Export Data from Insider One to Databricks

Prev Next

This guide explains how to export data from Insider One to Databricks using Amazon S3 as the intermediary data lake. This method leverages Insider One’s native Amazon S3 export capability and Databricks’ ability to ingest data directly from S3 buckets.

Overview

  1. Insider One exports event or user data to a customer-owned Amazon S3 bucket.

  2. Databricks reads data from Amazon S3 using customer-configured ingestion pipelines.

  3. Data is processed, transformed, or queried in Databricks according to customer needs.

Prerequisites

Insider One

  • Access to an Insider One account with permissions to configure data exports

  • Ability to configure Amazon S3 as an export destination

Amazon Web Services (AWS)

  • An AWS account

  • Permissions to create and manage S3 buckets

  • IAM permissions allowing Insider One to write data to the selected bucket

Databricks

  • Access to a Databricks workspace

  • Permissions to configure data ingestion from Amazon S3

Step 1: Set Up Amazon S3 Export in Insider One

Insider One supports exporting data directly to Amazon S3.

Using the Insider One dashboard, you can:

  • Select or create an Amazon S3 bucket for export

  • Configure IAM credentials and bucket policies that allow Insider One to write data

  • Choose export frequency and data types (for example, events or user attributes)

  • Validate the integration and monitor exported files in S3

For detailed, up-to-date instructions, refer to Export data to Amazon S3.

Step 2: Ingest Data from Amazon S3 into Databricks

Once data is available in Amazon S3, it can be consumed by Databricks using ingestion pipelines.
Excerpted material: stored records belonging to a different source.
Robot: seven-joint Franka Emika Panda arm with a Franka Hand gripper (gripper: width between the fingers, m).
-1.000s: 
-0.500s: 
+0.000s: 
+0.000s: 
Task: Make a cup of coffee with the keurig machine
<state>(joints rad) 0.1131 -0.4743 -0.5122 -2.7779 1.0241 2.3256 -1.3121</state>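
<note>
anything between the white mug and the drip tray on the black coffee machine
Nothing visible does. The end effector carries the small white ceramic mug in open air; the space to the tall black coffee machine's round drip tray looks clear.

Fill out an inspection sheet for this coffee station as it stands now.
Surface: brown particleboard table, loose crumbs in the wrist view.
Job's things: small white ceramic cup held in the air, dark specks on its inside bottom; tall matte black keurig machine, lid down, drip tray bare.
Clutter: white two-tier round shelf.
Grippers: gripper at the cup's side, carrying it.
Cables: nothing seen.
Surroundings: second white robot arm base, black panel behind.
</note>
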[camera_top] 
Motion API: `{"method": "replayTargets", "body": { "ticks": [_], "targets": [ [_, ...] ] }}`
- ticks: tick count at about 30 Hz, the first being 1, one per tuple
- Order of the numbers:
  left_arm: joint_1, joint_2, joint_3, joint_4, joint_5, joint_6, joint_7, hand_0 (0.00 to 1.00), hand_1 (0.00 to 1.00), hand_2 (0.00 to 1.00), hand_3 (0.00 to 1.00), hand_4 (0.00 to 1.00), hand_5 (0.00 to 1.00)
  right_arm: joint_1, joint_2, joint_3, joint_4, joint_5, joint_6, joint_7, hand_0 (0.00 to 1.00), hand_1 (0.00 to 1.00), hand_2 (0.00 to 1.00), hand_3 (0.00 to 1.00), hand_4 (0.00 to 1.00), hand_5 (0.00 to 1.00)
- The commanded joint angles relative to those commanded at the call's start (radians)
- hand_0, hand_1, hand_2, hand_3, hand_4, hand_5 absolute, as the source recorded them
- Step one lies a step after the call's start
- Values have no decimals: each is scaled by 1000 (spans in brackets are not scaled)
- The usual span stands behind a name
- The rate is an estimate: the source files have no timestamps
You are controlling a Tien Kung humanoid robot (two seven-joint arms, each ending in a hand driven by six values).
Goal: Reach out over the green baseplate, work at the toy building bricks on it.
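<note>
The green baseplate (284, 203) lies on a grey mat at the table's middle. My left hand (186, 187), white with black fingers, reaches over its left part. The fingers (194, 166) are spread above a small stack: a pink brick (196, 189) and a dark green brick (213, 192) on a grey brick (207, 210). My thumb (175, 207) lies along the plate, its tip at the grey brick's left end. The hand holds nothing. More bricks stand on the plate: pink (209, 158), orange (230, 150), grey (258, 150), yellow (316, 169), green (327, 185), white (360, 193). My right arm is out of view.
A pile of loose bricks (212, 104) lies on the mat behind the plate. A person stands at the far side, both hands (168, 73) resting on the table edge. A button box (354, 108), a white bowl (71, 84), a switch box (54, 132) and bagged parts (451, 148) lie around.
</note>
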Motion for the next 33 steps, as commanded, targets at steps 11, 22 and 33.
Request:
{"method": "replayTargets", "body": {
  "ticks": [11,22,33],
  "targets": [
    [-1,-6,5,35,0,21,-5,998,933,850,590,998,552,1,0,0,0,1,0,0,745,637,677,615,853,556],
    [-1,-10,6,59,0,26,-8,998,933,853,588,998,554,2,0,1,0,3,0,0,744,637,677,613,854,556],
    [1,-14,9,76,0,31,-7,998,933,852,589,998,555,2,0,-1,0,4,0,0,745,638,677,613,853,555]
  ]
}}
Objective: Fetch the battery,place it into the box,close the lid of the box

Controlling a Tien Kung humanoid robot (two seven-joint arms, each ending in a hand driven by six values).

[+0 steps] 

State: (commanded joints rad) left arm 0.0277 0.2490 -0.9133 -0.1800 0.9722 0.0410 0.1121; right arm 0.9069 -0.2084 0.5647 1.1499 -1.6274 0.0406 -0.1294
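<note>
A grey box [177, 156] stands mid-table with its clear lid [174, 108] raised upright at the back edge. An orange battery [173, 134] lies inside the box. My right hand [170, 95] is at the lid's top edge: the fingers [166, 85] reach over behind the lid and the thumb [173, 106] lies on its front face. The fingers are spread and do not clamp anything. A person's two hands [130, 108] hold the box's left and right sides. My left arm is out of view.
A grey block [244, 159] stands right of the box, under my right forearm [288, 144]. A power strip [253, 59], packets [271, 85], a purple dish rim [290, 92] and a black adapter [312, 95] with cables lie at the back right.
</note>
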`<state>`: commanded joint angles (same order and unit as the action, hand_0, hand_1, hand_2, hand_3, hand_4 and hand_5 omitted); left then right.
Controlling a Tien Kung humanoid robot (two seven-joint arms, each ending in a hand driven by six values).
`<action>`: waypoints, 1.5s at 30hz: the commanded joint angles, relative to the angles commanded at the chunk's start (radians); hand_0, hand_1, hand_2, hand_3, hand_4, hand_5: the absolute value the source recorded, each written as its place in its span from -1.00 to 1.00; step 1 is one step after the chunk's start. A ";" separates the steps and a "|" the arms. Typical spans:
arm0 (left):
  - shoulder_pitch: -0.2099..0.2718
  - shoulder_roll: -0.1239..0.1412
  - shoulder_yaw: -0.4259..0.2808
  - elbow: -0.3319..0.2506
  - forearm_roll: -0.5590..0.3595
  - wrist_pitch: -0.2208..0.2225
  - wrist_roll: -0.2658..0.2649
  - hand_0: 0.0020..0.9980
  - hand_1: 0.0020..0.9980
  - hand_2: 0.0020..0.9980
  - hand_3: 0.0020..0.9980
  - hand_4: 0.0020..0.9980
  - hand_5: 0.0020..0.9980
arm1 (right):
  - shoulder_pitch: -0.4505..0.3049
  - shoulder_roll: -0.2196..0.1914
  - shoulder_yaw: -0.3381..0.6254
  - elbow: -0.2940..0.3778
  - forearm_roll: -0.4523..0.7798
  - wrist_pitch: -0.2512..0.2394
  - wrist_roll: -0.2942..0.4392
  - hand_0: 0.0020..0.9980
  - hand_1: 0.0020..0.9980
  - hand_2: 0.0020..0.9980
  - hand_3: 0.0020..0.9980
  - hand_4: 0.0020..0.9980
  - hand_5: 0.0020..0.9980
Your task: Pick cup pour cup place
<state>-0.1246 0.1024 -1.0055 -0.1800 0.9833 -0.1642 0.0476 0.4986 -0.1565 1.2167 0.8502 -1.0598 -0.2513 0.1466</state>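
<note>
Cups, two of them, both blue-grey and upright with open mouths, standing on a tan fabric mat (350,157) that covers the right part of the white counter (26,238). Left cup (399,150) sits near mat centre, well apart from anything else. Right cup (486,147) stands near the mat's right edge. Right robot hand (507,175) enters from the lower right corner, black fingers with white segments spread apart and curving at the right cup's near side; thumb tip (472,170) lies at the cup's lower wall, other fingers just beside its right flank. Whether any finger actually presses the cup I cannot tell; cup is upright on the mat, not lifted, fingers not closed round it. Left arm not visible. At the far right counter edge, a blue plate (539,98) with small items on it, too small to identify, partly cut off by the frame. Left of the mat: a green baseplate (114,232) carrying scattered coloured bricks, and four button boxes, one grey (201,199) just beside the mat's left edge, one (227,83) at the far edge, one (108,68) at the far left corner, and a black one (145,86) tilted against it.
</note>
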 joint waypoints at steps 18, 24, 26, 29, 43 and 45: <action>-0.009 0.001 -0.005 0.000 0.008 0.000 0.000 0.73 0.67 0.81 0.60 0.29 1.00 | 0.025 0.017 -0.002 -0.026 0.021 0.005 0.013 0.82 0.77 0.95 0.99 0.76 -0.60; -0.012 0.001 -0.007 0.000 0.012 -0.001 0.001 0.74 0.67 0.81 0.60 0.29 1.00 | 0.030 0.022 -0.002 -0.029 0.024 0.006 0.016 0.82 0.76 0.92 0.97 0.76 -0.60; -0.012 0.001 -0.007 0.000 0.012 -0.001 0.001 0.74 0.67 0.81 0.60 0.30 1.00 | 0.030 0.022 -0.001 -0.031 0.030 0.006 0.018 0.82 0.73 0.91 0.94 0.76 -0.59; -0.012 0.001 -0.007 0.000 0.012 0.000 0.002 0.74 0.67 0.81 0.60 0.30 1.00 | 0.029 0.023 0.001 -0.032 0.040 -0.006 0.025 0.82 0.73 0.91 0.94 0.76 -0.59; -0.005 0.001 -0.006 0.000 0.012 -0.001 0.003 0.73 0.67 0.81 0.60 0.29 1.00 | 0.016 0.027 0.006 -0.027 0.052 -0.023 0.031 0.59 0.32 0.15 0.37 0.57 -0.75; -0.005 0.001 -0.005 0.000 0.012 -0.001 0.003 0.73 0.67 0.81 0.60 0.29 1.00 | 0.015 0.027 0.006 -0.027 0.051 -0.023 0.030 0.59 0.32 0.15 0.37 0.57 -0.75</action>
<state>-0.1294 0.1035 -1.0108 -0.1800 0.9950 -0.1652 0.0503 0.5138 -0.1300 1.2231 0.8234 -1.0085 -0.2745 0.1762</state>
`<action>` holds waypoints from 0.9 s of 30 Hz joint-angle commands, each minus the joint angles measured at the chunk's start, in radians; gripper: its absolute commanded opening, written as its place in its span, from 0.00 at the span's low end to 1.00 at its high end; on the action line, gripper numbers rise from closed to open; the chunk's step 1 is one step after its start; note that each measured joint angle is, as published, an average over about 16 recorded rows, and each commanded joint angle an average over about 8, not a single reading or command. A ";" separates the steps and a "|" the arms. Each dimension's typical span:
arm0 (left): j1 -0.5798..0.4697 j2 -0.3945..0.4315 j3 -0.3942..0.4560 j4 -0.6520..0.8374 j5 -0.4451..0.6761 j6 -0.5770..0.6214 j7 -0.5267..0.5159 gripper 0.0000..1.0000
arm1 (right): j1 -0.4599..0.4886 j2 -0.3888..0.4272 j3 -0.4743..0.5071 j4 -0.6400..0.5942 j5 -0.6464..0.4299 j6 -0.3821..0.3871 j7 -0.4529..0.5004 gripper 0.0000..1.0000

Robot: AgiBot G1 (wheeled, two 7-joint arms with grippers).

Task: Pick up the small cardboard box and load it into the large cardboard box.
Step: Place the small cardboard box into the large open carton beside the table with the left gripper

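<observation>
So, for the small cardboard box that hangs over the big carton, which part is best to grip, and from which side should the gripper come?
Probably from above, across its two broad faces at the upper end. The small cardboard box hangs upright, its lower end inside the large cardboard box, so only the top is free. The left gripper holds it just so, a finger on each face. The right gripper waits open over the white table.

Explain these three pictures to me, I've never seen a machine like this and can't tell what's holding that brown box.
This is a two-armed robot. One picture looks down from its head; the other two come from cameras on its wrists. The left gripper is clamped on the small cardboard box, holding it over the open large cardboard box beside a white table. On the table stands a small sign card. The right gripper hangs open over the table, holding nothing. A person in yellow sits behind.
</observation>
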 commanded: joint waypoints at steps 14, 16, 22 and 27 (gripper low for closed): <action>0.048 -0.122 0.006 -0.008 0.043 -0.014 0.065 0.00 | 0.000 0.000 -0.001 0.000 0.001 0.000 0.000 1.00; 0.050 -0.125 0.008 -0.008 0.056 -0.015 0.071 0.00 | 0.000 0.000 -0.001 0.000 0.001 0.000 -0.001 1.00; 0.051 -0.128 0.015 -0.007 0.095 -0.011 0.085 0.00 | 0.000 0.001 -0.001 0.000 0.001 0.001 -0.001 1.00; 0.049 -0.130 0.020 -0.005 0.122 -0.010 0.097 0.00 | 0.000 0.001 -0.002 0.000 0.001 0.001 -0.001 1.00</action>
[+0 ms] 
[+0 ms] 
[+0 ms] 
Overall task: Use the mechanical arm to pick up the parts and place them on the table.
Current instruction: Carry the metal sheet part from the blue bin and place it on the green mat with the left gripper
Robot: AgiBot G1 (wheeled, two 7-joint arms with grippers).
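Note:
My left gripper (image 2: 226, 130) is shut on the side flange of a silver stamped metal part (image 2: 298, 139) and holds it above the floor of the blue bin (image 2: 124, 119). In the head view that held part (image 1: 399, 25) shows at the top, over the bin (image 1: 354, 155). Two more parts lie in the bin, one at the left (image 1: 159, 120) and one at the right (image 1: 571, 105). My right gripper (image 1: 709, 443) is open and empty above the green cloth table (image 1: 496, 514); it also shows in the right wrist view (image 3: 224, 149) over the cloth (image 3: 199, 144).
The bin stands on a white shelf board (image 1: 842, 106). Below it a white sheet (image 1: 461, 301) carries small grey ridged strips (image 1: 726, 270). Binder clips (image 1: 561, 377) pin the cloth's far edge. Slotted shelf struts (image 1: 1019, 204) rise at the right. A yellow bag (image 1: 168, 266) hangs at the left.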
Databricks supports multiple approaches for ingesting data from Amazon S3, including:

  • Continuous ingestion for near real-time or incremental processing (for example, streaming-based ingestion using Auto Loader)

  • Batch ingestion for scheduled, ad-hoc, or backfill workloads (for example, using COPY INTO)

The choice of ingestion method depends on:

  • Desired data freshness

  • Pipeline architecture

  • Operational preferences of your team

Insider One does not require or enforce a specific Databricks ingestion method.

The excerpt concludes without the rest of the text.